Exercise instructions.
Your response should contain every record below, copied exactly.

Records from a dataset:
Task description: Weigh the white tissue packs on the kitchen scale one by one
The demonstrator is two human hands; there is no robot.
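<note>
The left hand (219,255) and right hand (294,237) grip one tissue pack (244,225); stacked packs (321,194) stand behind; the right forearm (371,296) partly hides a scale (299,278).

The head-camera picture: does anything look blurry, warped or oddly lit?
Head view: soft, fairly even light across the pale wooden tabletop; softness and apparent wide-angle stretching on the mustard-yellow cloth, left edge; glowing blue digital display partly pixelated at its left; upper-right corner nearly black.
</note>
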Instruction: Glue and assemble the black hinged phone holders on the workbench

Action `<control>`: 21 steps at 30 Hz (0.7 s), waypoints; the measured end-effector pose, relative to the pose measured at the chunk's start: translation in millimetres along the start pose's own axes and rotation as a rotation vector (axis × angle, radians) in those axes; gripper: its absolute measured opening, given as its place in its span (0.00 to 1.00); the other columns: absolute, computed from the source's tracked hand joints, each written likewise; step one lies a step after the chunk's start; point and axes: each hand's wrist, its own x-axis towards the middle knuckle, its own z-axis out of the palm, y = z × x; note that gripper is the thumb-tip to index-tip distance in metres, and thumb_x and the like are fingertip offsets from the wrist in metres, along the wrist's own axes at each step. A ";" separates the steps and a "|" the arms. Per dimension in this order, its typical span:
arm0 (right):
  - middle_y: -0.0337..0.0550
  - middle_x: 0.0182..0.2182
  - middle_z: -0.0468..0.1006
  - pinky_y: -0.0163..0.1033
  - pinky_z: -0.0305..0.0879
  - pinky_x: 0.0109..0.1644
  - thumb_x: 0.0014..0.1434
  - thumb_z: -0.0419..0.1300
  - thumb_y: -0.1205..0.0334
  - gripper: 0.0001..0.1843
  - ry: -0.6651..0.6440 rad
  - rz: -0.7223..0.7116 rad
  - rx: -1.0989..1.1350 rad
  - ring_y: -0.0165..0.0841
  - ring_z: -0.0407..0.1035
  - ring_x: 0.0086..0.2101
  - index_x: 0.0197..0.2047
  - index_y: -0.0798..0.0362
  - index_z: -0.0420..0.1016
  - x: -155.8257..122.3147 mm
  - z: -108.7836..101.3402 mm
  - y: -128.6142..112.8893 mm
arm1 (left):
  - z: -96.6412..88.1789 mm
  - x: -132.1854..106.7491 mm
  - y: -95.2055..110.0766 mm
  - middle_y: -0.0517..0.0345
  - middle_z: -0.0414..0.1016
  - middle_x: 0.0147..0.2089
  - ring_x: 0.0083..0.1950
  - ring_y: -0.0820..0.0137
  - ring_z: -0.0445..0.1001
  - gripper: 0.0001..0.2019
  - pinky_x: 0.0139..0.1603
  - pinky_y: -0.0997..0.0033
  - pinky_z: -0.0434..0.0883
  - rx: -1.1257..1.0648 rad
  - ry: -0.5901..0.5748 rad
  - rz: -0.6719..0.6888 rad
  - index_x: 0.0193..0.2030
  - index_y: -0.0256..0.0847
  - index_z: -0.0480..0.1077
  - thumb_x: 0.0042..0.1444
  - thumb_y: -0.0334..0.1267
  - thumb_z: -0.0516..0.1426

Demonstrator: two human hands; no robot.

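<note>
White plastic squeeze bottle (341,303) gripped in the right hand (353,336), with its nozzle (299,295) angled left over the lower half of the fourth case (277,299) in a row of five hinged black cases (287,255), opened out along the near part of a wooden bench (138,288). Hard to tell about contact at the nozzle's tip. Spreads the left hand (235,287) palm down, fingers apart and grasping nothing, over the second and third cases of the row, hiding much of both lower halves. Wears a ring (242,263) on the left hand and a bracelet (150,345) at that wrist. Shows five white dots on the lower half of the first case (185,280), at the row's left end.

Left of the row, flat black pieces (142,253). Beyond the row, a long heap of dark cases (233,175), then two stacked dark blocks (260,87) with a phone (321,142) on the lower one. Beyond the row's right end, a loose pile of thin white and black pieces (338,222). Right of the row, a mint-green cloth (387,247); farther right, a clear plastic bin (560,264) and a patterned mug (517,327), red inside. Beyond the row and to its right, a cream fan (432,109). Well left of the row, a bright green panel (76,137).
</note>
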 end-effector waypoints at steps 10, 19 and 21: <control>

Result.
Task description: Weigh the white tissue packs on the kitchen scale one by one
The demonstrator is two human hands; there is no robot.
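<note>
The left hand (219,255) and right hand (294,237) grip one tissue pack (244,225); stacked packs (321,194) stand behind; the right forearm (371,296) partly hides a scale (299,278).

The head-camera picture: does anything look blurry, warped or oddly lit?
Head view: soft, fairly even light across the pale wooden tabletop; softness and apparent wide-angle stretching on the mustard-yellow cloth, left edge; glowing blue digital display partly pixelated at its left; upper-right corner nearly black.
</note>
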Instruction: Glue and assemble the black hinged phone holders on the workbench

Action `<control>`: 21 steps at 30 Hz (0.7 s), waypoints; the measured end-effector pose, relative to the pose measured at the chunk's start: translation in millimetres along the start pose's own axes and rotation as a rotation vector (axis × angle, radians) in those axes; gripper: its absolute measured opening, given as its place in its span (0.00 to 1.00); the other columns: absolute, computed from the source's tracked hand joints, each written likewise; step one lies a step after the chunk's start; point and axes: each hand's wrist, its own x-axis towards the middle knuckle, its own z-axis out of the palm, y = z × x; note that gripper is the thumb-tip to index-tip distance in metres, and thumb_x and the like are fingertip offsets from the wrist in metres, along the wrist's own axes at each step. A ";" separates the steps and a "|" the arms. Per dimension in this order, its typical span:
arm0 (right):
  - middle_y: -0.0337..0.0550
  - middle_x: 0.0182..0.2182
  - middle_z: -0.0468..0.1006
  - pinky_y: -0.0163..0.1033
  - pinky_z: -0.0305..0.0879
  - pinky_x: 0.0109..0.1644
  - thumb_x: 0.0014..0.1434
  - thumb_z: -0.0419..0.1300
  - thumb_y: -0.1205..0.0334
  - gripper: 0.0001..0.1843
  - ry: -0.6651..0.6440 rad
  - rz: -0.7223..0.7116 rad
  - rx: -1.0989..1.1350 rad
  - ring_y: -0.0165..0.0841
  - ring_z: -0.0407..0.1035
  - ring_x: 0.0086..0.2101
  - index_x: 0.0197..0.2047
  - index_y: -0.0798..0.0362
  - index_z: -0.0420..0.1016
  - x: -155.8257..122.3147 mm
  - z: -108.7836..101.3402 mm
  - y: -128.6142..112.8893 mm
arm1 (left):
  - z: -96.6412..88.1789 mm
  - x: -132.1854..106.7491 mm
  - y: -95.2055..110.0766 mm
  - middle_y: -0.0517..0.0345
  - middle_z: -0.0414..0.1016
  - middle_x: 0.0147..0.2089
  - ring_x: 0.0083..0.1950
  - ring_y: -0.0820..0.0137
  - ring_z: -0.0445..0.1001
  - gripper: 0.0001..0.2019
  - pinky_x: 0.0139..0.1603
  - pinky_y: -0.0997..0.0033
  - pinky_z: -0.0434..0.0883
  - rx: -1.1257..1.0648 rad
  - ry: -0.5901..0.5748 rad
  - rz: -0.6719..0.6888 rad
  - index_x: 0.0193..0.2030
  - index_y: -0.0256..0.0847
  - index_z: -0.0480..0.1077
  - thumb_x: 0.0042..0.1444
  - thumb_y: -0.0334..0.1267
  - thumb_z: -0.0516..0.1426

Demonstrator: two human hands; no robot.

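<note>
White plastic squeeze bottle (341,303) gripped in the right hand (353,336), with its nozzle (299,295) angled left over the lower half of the fourth case (277,299) in a row of five hinged black cases (287,255), opened out along the near part of a wooden bench (138,288). Hard to tell about contact at the nozzle's tip. Spreads the left hand (235,287) palm down, fingers apart and grasping nothing, over the second and third cases of the row, hiding much of both lower halves. Wears a ring (242,263) on the left hand and a bracelet (150,345) at that wrist. Shows five white dots on the lower half of the first case (185,280), at the row's left end.

Left of the row, flat black pieces (142,253). Beyond the row, a long heap of dark cases (233,175), then two stacked dark blocks (260,87) with a phone (321,142) on the lower one. Beyond the row's right end, a loose pile of thin white and black pieces (338,222). Right of the row, a mint-green cloth (387,247); farther right, a clear plastic bin (560,264) and a patterned mug (517,327), red inside. Beyond the row and to its right, a cream fan (432,109). Well left of the row, a bright green panel (76,137).
</note>
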 end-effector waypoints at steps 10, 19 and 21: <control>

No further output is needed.